The misplaced desire for start-up, independent businesses
As previously mentioned, while small businesses are relatively wasteful and inefficient, they have more character and brand loyalty than most big businesses. Big businesses know this and have tried to get in on the act, by either taking over start-up companies or setting up their own “independent” spin offs
This fact initially grated on me when first setting up Lashbrook Lassis; yet I soon began to sympathise with these businesses. Before getting into why, I’ll first give you some examples of what I mean.
There is the well-known story of when Coca Cola bought Innocent. Admittedly, Innocent were always a pretty big small business with a quarter of a million-pound investment from the outset, but relative to Coca Cola, they were small fry. Others examples include Ben & Jerry’s, who were bought by Unilever in 2000 and Green & Black’s chocolate, taken over by Cadbury in 2005. (I apologise for all the food and drink analogies, it’s just the industry I know best.)

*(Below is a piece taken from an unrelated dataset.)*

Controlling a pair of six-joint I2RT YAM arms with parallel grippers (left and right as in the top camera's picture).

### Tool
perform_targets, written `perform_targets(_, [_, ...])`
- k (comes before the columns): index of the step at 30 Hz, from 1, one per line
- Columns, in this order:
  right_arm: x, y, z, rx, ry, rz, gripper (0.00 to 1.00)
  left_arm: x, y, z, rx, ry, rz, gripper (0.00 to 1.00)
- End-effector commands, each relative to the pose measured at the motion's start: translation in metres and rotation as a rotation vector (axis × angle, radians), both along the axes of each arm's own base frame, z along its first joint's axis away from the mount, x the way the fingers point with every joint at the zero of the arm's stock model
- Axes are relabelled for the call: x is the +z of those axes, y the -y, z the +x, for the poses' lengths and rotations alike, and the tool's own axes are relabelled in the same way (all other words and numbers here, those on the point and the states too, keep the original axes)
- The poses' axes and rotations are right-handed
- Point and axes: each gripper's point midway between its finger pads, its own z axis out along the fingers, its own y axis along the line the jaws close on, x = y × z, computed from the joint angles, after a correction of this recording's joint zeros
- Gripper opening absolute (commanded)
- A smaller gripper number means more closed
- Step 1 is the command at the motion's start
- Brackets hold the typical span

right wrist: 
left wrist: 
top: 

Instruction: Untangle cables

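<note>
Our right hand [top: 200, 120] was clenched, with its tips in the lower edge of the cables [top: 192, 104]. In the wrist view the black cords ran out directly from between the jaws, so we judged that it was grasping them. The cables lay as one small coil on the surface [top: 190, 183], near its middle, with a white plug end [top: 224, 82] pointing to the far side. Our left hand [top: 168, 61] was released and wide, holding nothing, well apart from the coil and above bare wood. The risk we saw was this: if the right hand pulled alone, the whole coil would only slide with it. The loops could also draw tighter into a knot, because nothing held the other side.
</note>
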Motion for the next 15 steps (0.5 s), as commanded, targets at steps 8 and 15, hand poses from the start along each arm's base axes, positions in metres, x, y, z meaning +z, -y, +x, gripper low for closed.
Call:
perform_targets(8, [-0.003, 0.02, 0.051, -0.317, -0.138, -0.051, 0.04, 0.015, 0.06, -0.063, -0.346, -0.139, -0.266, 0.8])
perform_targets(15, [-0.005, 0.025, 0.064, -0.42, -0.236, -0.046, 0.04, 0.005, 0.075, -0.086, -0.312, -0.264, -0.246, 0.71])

There is also the growing phenomenon of big businesses deciding to bypass the option to buy out such small companies and just set up their own “independent start-ups” instead. This was evident in Tea Pigs, which was started by two former employees of Tetley’s who went to their bosses and asked them if they wanted to fund a new tea company. Tea Pigs is completely owned by Tetley’s and just pay the “owners” an annual salary. There was recently an example of Waterstones setting up independent-looking book stores in in Rye, Southwold and Harpenden with some backlash from consumers.
Yet I now feel fairly sanguine towards such businesses that either sell out to larger companies or are merely window-dressing to corporate backers. The fact is, once we started to appreciate the enormity of the task that faced us with Lashbrook Lassis, we desperately looked around for other businesses that would be willing to invest in us. I would’ve happily been taken over by Pepsico if it meant we could access their facilities and expertise.
Therefore, we only have ourselves to blame for the misplaced endorsement of small, independent businesses over much larger companies. Despite the fact that small businesses are relatively inefficient and wasteful, we ultimately just seem to feel better about ourselves if we’re seen buying their goods or using their services.